INPUT RECORDS ->

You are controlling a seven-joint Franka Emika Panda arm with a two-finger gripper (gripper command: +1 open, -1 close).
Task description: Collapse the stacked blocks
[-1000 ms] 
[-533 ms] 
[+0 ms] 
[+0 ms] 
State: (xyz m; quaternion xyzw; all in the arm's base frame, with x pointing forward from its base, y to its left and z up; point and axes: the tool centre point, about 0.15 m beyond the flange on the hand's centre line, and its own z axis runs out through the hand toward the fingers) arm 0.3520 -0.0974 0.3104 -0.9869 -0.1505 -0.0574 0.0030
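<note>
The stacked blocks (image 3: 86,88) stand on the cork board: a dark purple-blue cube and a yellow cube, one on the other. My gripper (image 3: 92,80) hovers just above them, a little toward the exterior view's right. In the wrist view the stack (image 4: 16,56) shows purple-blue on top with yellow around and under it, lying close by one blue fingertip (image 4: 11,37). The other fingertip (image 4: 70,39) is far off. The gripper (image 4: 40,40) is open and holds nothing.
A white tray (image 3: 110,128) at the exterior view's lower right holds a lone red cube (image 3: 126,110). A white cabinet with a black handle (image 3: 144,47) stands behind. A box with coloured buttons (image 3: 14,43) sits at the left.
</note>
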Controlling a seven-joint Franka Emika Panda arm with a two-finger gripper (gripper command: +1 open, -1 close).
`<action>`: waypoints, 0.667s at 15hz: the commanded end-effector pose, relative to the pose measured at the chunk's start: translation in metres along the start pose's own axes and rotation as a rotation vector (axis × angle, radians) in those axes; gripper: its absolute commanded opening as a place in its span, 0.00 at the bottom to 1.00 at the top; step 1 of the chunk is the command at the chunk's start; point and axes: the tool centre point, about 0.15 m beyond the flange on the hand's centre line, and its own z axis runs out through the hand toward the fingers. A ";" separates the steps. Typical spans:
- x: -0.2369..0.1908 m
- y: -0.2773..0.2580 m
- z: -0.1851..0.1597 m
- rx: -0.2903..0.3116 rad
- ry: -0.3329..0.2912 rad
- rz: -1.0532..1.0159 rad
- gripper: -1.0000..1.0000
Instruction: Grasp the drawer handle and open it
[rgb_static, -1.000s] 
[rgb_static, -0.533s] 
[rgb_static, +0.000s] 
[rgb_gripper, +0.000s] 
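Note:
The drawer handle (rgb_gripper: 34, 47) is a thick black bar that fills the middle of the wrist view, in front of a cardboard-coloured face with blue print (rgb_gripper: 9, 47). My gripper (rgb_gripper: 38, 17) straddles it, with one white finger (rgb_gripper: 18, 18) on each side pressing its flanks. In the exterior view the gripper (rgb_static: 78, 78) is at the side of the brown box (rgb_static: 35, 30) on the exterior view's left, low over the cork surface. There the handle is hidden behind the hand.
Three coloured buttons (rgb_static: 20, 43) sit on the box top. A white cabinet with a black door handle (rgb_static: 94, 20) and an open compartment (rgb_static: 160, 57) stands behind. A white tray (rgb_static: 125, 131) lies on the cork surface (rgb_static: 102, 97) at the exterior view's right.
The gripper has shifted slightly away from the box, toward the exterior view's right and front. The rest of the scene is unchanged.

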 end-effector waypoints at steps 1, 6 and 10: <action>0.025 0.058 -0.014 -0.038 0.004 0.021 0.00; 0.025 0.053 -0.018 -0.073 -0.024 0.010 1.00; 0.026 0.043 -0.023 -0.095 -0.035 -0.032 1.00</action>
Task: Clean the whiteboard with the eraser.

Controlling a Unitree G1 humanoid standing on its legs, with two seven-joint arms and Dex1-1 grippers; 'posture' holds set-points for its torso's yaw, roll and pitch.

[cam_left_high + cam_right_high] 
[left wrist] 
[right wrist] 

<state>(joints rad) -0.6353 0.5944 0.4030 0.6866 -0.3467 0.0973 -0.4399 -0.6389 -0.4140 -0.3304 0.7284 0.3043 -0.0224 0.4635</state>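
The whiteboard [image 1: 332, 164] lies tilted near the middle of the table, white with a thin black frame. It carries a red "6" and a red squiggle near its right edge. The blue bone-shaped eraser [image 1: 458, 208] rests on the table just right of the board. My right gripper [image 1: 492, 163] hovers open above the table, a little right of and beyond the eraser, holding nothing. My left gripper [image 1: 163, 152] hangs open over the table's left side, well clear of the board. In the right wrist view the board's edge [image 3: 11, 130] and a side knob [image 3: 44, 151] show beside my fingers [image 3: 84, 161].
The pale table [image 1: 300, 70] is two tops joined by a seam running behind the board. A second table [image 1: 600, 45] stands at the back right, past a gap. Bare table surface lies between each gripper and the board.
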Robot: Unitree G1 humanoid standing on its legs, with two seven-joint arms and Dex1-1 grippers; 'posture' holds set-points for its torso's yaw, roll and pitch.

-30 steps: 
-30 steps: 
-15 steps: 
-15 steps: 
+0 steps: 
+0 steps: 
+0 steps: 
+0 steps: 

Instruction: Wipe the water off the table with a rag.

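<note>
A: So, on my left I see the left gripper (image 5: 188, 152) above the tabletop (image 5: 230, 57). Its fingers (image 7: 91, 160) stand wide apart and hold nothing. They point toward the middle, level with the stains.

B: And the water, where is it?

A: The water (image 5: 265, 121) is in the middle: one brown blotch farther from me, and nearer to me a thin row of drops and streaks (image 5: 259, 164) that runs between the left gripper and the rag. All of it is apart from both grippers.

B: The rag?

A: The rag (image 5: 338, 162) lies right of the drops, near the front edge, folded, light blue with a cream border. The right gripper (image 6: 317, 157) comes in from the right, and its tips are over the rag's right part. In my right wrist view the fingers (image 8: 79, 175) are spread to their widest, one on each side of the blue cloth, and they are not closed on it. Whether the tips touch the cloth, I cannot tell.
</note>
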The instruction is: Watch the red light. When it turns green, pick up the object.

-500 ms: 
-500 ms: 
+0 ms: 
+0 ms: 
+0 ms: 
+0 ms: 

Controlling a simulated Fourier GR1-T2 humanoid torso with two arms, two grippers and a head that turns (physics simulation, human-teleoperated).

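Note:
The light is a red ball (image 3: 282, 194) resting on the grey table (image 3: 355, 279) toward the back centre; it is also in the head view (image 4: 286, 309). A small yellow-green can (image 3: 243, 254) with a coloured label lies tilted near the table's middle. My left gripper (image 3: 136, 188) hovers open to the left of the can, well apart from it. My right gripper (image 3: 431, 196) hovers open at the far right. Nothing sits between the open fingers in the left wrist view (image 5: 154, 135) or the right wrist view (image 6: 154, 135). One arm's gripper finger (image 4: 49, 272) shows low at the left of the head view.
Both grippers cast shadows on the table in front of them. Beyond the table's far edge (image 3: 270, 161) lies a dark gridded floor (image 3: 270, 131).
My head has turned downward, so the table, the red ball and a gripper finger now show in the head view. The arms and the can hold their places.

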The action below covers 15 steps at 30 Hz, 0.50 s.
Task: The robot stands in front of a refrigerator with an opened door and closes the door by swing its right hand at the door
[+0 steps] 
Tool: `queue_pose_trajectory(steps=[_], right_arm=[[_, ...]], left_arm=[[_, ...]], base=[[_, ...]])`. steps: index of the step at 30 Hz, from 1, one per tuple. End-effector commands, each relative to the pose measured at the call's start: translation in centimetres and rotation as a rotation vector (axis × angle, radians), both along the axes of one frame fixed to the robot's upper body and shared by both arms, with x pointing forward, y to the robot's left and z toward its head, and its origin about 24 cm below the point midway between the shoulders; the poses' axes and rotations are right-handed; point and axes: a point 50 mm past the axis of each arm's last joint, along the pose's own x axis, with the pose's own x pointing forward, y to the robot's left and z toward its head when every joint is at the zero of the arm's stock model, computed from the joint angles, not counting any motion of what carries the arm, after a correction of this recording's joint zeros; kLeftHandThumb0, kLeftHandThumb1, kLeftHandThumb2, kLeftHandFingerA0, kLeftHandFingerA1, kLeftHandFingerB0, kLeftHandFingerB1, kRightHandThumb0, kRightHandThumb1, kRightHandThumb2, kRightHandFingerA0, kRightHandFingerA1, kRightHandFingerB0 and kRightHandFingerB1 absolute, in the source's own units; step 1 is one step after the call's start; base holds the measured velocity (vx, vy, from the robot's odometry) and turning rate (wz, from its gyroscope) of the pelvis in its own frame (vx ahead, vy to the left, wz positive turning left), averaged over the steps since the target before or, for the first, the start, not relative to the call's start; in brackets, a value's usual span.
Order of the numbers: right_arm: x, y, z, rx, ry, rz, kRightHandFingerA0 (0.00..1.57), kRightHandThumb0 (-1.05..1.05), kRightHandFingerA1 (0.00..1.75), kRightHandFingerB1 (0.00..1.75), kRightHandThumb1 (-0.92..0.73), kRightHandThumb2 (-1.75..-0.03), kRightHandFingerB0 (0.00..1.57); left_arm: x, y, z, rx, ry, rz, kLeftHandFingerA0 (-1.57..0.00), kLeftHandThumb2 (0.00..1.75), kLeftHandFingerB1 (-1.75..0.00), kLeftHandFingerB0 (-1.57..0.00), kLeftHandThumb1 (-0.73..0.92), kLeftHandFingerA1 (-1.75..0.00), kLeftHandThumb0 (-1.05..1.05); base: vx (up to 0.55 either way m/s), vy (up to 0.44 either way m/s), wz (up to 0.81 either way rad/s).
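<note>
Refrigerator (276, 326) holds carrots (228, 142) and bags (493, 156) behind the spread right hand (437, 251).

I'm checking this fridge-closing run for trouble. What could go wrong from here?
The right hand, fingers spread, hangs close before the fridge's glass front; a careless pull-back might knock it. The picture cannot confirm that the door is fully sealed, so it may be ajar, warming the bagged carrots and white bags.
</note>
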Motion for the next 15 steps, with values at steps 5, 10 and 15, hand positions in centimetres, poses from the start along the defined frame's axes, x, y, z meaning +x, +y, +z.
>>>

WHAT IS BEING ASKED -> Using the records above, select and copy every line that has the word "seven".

SOLVED EXERCISE ->
You are controlling a seven-joint Franka Emika Panda arm with a two-finger gripper (gripper command: +1 open, -1 close).
Controlling a seven-joint Franka Emika Panda arm with a two-finger gripper (gripper command: +1 open, -1 close).
Controlling a Unitree G1 humanoid standing on its legs, with two seven-joint arms and Dex1-1 grippers; 'posture' holds set-points for its torso's yaw, roll and pitch.
Robot: Unitree G1 humanoid standing on its legs, with two seven-joint arms and Dex1-1 grippers; 'posture' holds set-points for its torso's yaw, roll and pitch.

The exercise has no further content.